**Work item**:
After repeating the line containing "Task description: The", stop; until then, repeat each line of the listing below exactly, starting with the first.
=== Begin Enclosure ===
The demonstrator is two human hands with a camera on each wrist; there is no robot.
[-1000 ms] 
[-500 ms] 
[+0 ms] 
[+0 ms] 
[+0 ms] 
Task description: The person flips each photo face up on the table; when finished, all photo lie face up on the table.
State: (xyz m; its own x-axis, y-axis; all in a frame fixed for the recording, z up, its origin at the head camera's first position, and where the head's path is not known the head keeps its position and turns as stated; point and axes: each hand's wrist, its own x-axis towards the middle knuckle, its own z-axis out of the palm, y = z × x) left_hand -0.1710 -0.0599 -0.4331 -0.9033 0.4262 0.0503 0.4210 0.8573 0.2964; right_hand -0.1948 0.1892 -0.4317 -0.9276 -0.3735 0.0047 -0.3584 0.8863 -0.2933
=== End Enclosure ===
**Task solution**:
The demonstrator is two human hands with a camera on each wrist; there is no robot.
[-1000 ms] 
[-500 ms] 
[+0 ms] 
[+0 ms] 
[+0 ms] 
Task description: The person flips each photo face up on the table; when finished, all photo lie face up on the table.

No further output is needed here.